Don’t forget that on the pill, a woman has one less risk factor — pregnancy. While small, there is a risk of death from pregnancy, a risk that is virtually gone when on the pill. Last time I looked (10-15 years ago?), the actual death rate was slightly lower when on the pill. Or so at least my memory tells me.
Jonathan,
37 vs 30 heart attacks, that’s just about down in the statistical noise. If the true average number (say, if you did the study with 1,000,000 subjects, instead of 10,000 in order to get a really precise average) were 36 out of every 10,000, and if you took two samples of 10,000, and treated one with green placebo pills and one with red placebo pills, you’d expect the GreenHeatAttacks-RedHeartAttacks to be either greater than 8 or less than -8 about 1/3 of the time. In this particular study, a difference of 7, even less extreme than a difference of 8, has very little statistical significance.
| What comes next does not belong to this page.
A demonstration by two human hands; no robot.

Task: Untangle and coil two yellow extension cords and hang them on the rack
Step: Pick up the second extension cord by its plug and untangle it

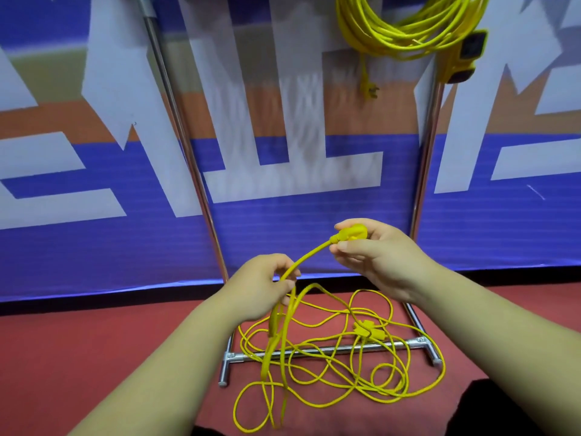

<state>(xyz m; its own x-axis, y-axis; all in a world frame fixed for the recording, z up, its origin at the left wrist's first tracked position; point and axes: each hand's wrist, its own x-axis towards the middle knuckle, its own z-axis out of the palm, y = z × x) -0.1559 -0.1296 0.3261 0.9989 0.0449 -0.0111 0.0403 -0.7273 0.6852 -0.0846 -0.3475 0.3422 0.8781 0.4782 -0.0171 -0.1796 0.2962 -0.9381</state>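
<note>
One yellow extension cord (405,23) hangs coiled at the top right of the metal rack (185,143), its plug (369,88) and socket block (465,55) dangling. A second yellow cord (333,366) lies tangled on the red floor over the rack's base bar. My right hand (374,256) pinches this cord's yellow plug (350,234) between thumb and fingers. My left hand (264,284) grips the cord a short way down from the plug, with strands hanging from it to the tangle. A yellow socket piece (369,330) sits in the tangle.
A blue, white and orange banner (283,184) stands right behind the rack. The rack's chrome base bar (327,349) and feet lie on the red floor (94,341) under the tangle. A dark shape (503,410) fills the bottom right corner.
</note>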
If that’s the most decisive study that’s been done on the connection to heart attacks, then there’s an excellent chance that HRT has no effect on the incidence of heart attacks. (Especially if there is no prior reason to expect a connection one way or the other.) This is especially true if they did the study and looked for differences in the incidence in many different diseases.
But I’ve tweaked you about related topics before. And to be fair, the main point of your post is that the additional heart attack risk fron HRT is small, not whether it might actually be vanishing (or, who knows, negative!)
Is the connection to invasive breast cancer or stroke any stronger, statistically speaking? I had read in the papers about the myriadd risks of HRT, but if this heart attack effect is as strong as it gets, statistically speaking, I feel misled.
When I’m Emperor of the Universe, no science journalist will be able to practice his or her trade until they’ve enrolled in (and received a passing grade in) the Eric from Boulder Workshop on Statistics for Science Journalists. Until I seize the imperial scepter, I’ll content myself with sniping impotently on SLOG.
Later research has demonstrated fairly conclusively that WHEN a woman begins hormone replacement therapy matters a great deal. A woman who begins fairly young (e.g. 50s) is much less susceptible to negative effects than a woman who begins her 60s or later. The study you cite was criticized for having too many older subjects and offering essentially useless guidance to women in their 50s.
There is a huge difference between hormone therapy and BIO-IDENTICAL hormone therapy. If it’s done right women replace their hormones by the phases of the moon, using dosed amounts on the skin. The pill is not a good method of birth control if you ever want to have children later on, because it kills off your best eggs. Read the book Sex, Lies and Menopause by T. S. Wiley
I am old enough to have seen both myself and my female friends go on the pill (or not), and take HRT or not. In the group of about 20 women I knew in high school and remained in touch with, 5 have died of breast cancer, and 7 are breast cancer survivors. That is far too many. Admittedly, we were the first generation of women to have access to HRT, and the doses were much higher then, but I wouldn’t advise anyone to do it.
I never did HRT myself, and used birth control pills only briefly. I am one of the lucky ones.
I am old enough to have seen both myself and my female friends go on the pill (or not), and take HRT or not. In the group of about 20 women I knew in high school and remained in touch with, 5 have died of breast cancer, and 7 are breast cancer survivors. That is far too many. Admittedly, we were the first generation of women to have access to HRT, and the doses were much higher then, but I wouldn’t advise anyone to do it.
I never did HRT myself, and used birth control pills only briefly. I am one of the lucky ones.
Karin your best eggs die off first period. Whether you bleed them out or they get absorbed into your tubes or uterus is really just a matter of the former being less pleasant than the latter.
This is why having babies at an older age is more risky-the eggs are more likely to have DNA errors and other problems. Birth control doesn’t exacerbate that fact.